*** Opening Exercise data ***

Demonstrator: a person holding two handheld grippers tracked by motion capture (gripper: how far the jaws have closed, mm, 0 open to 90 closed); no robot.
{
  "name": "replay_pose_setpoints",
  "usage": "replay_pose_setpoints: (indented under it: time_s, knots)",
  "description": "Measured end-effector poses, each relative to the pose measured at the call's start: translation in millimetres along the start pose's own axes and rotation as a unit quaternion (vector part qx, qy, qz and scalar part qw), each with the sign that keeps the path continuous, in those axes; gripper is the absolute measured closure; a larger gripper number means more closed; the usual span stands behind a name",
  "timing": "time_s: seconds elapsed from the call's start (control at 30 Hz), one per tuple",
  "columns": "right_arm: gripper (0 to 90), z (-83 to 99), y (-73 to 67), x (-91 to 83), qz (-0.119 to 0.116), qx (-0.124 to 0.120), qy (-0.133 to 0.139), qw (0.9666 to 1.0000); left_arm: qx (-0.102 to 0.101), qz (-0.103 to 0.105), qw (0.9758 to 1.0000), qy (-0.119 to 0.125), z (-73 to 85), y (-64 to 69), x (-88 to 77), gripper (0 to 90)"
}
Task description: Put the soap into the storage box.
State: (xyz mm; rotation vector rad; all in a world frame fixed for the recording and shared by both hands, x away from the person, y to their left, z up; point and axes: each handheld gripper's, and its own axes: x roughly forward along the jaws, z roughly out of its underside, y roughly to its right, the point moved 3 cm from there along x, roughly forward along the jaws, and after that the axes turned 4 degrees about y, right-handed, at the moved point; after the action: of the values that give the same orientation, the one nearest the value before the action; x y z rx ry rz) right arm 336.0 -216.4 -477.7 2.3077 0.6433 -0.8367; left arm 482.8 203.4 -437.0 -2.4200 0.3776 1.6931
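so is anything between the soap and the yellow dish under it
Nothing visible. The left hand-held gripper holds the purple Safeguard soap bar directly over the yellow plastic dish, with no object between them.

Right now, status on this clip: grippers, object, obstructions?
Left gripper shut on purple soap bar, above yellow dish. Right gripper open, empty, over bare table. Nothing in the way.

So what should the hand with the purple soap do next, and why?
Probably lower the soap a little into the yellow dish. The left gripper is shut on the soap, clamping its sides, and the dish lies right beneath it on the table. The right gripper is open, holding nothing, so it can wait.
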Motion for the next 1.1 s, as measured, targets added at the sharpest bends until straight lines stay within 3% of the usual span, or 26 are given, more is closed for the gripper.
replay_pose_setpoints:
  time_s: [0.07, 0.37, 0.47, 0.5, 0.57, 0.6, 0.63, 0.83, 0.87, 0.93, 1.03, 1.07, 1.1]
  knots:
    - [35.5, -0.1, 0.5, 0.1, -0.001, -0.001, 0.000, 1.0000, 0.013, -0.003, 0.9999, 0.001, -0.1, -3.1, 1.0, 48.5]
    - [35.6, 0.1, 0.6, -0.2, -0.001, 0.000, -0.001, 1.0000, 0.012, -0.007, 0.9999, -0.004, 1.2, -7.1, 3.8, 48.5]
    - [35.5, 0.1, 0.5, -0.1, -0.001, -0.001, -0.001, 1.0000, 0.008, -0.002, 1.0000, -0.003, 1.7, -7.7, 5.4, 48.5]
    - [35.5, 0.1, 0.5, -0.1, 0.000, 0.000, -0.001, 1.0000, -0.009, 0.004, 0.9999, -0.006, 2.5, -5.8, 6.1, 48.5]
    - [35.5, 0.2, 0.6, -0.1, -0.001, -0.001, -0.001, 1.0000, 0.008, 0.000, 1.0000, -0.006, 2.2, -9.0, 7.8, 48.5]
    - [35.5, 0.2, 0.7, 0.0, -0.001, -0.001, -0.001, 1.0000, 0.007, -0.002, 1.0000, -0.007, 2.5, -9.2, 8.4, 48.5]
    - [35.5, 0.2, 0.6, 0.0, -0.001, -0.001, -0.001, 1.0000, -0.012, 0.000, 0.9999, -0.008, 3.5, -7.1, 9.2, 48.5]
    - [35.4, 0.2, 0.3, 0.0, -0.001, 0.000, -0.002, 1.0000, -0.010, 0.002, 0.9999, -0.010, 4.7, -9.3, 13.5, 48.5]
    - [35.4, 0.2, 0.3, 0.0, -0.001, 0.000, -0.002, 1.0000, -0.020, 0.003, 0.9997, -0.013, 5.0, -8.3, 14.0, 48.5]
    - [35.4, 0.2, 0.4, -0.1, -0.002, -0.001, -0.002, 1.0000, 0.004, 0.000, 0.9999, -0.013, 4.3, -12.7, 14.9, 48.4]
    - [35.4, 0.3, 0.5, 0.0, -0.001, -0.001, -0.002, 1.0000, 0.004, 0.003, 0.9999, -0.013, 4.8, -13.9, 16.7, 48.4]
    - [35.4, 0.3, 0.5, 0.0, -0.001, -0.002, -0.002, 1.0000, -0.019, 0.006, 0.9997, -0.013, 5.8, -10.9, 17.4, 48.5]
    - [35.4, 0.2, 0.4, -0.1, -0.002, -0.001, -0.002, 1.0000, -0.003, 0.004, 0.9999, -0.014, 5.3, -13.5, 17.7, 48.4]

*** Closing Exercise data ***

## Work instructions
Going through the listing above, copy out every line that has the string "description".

## Your solution
  "description": "Measured end-effector poses, each relative to the pose measured at the call's start: translation in millimetres along the start pose's own axes and rotation as a unit quaternion (vector part qx, qy, qz and scalar part qw), each with the sign that keeps the path continuous, in those axes; gripper is the absolute measured closure; a larger gripper number means more closed; the usual span stands behind a name",
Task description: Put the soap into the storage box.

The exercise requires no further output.